§ **Instructions to follow**
Repeat each line of the data below exactly, but skip the pictures.

§ **Given material**
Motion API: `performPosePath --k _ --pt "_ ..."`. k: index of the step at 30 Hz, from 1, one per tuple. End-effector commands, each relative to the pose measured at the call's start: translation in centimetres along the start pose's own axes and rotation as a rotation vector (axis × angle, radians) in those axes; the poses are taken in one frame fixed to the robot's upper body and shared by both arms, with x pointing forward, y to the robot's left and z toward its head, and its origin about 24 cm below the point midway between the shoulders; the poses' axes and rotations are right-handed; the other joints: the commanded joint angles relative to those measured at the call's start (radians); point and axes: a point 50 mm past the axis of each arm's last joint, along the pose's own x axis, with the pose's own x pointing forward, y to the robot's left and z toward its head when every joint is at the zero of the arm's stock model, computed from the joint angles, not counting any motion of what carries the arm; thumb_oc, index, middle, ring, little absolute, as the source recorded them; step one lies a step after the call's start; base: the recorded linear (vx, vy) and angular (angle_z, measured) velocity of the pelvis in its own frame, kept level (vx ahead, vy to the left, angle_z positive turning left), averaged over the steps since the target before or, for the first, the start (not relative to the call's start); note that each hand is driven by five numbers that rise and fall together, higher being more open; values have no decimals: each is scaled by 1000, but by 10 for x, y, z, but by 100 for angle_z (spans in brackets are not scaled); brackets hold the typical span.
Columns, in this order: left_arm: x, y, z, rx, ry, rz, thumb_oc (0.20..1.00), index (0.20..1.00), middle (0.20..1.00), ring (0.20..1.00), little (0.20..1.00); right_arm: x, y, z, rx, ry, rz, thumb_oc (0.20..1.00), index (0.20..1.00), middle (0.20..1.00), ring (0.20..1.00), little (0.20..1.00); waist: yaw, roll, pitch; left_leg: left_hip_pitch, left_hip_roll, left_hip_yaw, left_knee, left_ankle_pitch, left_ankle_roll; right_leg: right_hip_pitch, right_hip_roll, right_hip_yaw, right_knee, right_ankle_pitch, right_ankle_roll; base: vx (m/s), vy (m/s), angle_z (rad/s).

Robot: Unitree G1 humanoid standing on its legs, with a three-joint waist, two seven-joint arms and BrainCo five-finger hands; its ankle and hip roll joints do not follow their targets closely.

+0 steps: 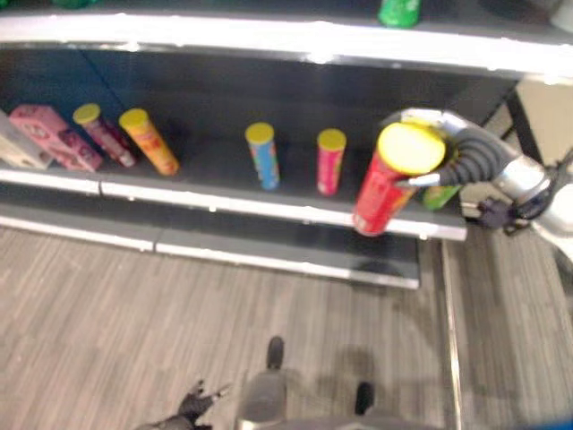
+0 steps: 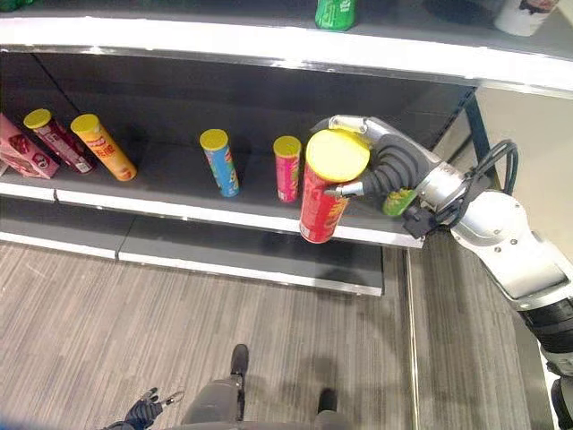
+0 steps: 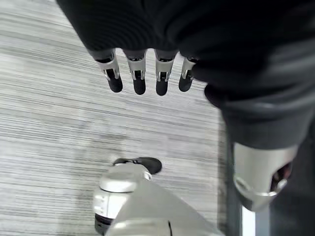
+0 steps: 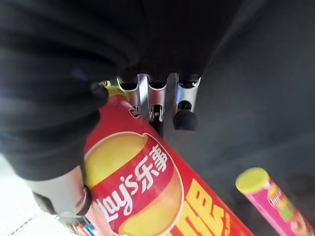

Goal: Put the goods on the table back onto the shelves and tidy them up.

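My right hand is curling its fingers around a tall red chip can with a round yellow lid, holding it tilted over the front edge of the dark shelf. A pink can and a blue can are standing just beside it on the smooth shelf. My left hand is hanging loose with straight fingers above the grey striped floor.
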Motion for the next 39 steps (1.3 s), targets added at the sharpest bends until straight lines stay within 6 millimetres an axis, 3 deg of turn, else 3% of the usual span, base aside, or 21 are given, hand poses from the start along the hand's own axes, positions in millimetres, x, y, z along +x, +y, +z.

§ **Exercise output**
Motion API: `performPosePath --k _ --pt "_ ..."`. k: index of the step at 30 Hz, from 1, one per tuple. End-effector commands, each relative to the pose measured at the call's start: translation in centimetres along the start pose's own axes and rotation as a rotation vector (axis × angle, radians) in those axes; the poses are taken in one frame fixed to the robot's upper body and shared by both arms, with x pointing forward, y to the robot's left and z toward its head, and its origin about 24 cm below the point midway between the shoulders; the poses' axes and rotations are right-handed; the other joints: the commanded joint angles relative to those measured at the call's start (radians); point and axes: a point 50 mm past the axis of each arm's last joint, along the pose's own x axis, with the pose's own x pointing forward, y to the robot's left and z toward its head when every joint is at the zero of the arm's stock model, computed from the joint angles, not counting any motion of what carries the arm; thumb_oc, index, middle, ring, little absolute, as the source recorded them; step one lies a step after the call's start; base: the recorded linear (vx, vy) and angular (angle_z, measured) velocity of the pelvis in its own frame, kept level (vx ahead, vy to the left, angle_z positive turning left), averaged over the steps since the target before or, for the first, the start (not relative to the call's start); note that each hand is driven by five numbers that rise and fall together, higher being more open; values have no decimals: each is scaled by 1000, but by 10 for x, y, z, but by 100 for angle_z (spans in brackets are not scaled); brackets hold the typical span.
Columns, in this order: left_arm: x, y, z, rx, ry, rz, thumb_oc (0.20..1.00), index (0.20..1.00), middle (0.20..1.00), ring (0.20..1.00), little (0.20..1.00); right_arm: x, y, z, rx, ry, rz, thumb_oc (0.20..1.00), index (0.20..1.00), middle (0.20..1.00), ring (0.20..1.00), little (0.20..1.00); waist: yaw, roll, pitch; left_leg: left_hip_pitch, left_hip_roll, left_hip_yaw, left_knee, left_ankle_pitch, left_ankle_roll; right_leg: right_hip_pitch, right_hip_roll, right_hip_yaw, right_knee, right_ankle_pitch, right_ankle_roll; base: vx (m/s), vy (m/s), angle_z (rad/s).

Robot: Unitree G1 humanoid standing on its legs, with a three-joint waist, two seven-joint arms and BrainCo five-finger hands; its ankle and hip roll joints do not follow their targets closely.

+0 steps: 
+0 steps: 
+0 steps: 
+0 steps: 

Goal: Put the goods on the table back onto the shelves and tidy them up.

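My right hand is curling its fingers around a tall red chip can with a round yellow lid, holding it tilted over the front edge of the dark shelf. A pink can and a blue can are standing just beside it on the smooth shelf. My left hand is hanging loose with straight fingers above the grey striped floor.
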Motion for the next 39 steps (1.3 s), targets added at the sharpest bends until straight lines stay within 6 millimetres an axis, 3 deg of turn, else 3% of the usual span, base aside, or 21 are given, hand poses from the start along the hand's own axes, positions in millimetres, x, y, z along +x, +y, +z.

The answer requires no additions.